Meine Frage blieb unbeantwortet. Die Kulturschaffenden des Zeitungsgewerbes bedrängten Lindtoft und mich von der Drehtür des Gerichtsgebäudes bis zum Restaurant Gabler einige Straßen weiter. Große Teller, kleine Portionen, gesalzene Preise. In stillschweigender Übereinkunft strebten wir direkt auf die Bar zu, zuvor musste ich allerdings die dreistesten unter den Journalisten in unmissverständlichen Worten über die ethischen Grundsätze ihres Berufsstandes aufklären.
«Ich werde langsam zu alt für so etwas», stöhnte Lindtoft, nachdem er sich auf den Hocker gehangelt hatte.
«Für das Erklimmen eines Barhockers oder für dieses Theater bei Gericht?»
«Eher Letzteres.»
Gin Tonic für Lindtoft. Für mich Bushmill, ohne alles.
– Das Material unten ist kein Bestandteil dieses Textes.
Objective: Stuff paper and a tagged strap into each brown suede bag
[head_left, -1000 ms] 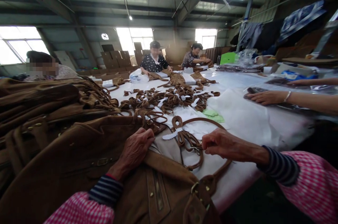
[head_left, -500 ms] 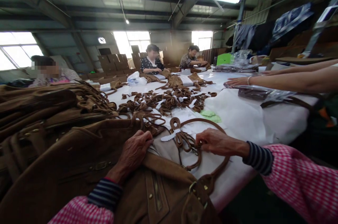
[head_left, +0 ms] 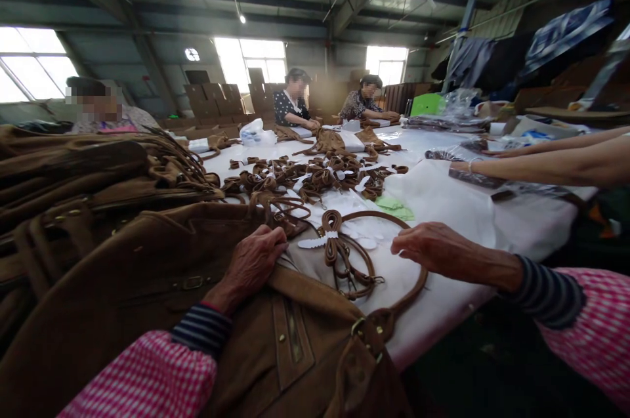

Er trank genau so, wie ich es erwartet hatte – ohne Rücksicht auf die Schrumpfleber.
«Na, Ask, das haben wir doch gut hingekriegt, oder?», sagte er und stieß mit mir an.
«Mal sehen, wie es weitergeht.» Der Whiskey legte sich wie eine flauschige Decke über mich.
«Irgendwie geht es immer weiter», hobbyphilosophierte Lindtoft. Die über den Schädel gekämmten Haare begannen zu verrutschen. Er kümmerte sich nicht darum. «Kommen Sie über Neujahr mit nach Florida. Share some time with me.» Er kicherte in Moll über seinen eigenen Witz. «Sie sitzen im Schatten. Sitzen einfach da und gucken vor sich hin. Wenn Sie das lange genug gemacht haben, löst sich alles auf. Das können Sie auch.»
«Nein, Lindtoft. Das hat ein anderer für mich getan», antwortete ich, als vor dem Restaurant gerade alle meine Bekannten aus dem Polizeipräsidium auftauchten. Paulsen, Svenning und Vegard Bakke, mit dem ich nicht gerechnet hätte. Er trottete hinter den anderen her, hob im Vorübergehen den Blick und erstarrte bei meinem Anblick. Ich prostete auch ihm zu. Es war, als seien wir schon im Gespräch miteinander. Als hätten wir schon mehrere Themen angeschnitten, noch bevor wir das erste Wort gewechselt hatten.